◆ Work to complete:
Each line of the material should be set down exactly. Pictures are not part of the copy.

---------------

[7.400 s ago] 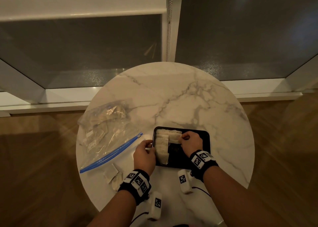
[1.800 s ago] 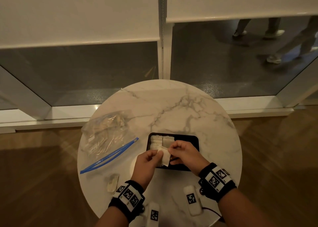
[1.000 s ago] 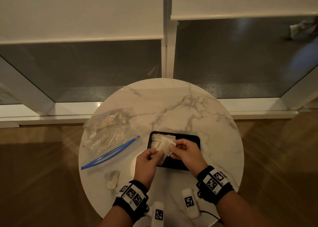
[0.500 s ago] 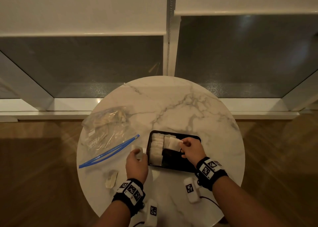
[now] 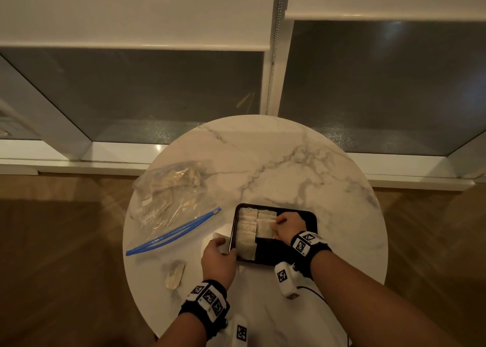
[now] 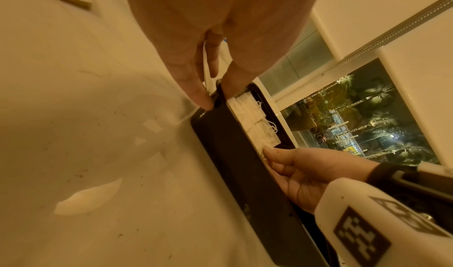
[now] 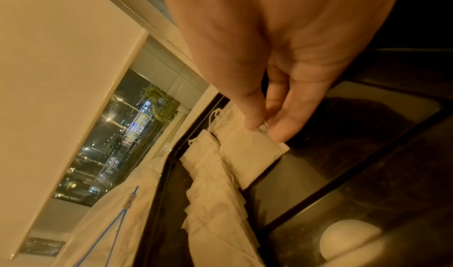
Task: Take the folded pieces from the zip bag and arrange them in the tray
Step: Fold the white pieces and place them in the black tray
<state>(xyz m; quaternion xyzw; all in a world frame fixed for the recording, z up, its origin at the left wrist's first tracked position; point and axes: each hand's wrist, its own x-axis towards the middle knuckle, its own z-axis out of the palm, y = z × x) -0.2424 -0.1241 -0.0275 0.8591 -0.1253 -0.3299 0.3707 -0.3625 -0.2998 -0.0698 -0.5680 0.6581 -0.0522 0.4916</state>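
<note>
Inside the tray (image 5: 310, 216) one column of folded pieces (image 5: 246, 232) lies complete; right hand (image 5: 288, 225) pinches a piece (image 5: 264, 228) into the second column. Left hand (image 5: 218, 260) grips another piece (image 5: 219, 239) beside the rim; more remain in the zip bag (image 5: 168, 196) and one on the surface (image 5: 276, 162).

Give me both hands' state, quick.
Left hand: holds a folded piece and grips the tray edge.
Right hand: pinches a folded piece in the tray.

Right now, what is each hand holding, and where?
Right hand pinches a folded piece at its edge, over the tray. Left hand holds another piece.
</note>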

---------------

◆ Solved exercise:
[7.400 s ago] 
[1.800 s ago] 
[1.000 s ago] 
[0.500 s ago] 
[now] 
[now] 
[now] 
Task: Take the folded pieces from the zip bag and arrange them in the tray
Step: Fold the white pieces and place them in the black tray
<state>(xyz m; quaternion xyzw; all in a world frame fixed for the recording, z up, its origin at the left wrist's first tracked position; point and axes: each hand's wrist, its own x-axis towards the middle knuckle, its own z-axis out of the palm, y = z × x) -0.2424 -0.1241 -0.0275 0.8591 -0.1253 -0.3299 0.3707 -0.3625 -0.2998 -0.0698 -0.5680 0.6581 -0.0522 0.4916</state>
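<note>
Inside the tray (image 5: 310, 216) one column of folded pieces (image 5: 246, 232) lies complete; right hand (image 5: 288, 225) pinches a piece (image 5: 264, 228) into the second column. Left hand (image 5: 218, 260) grips another piece (image 5: 219, 239) beside the rim; more remain in the zip bag (image 5: 168, 196) and one on the surface (image 5: 276, 162).

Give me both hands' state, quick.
Left hand: holds a folded piece and grips the tray edge.
Right hand: pinches a folded piece in the tray.

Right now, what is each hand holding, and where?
Right hand pinches a folded piece at its edge, over the tray. Left hand holds another piece.
</note>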

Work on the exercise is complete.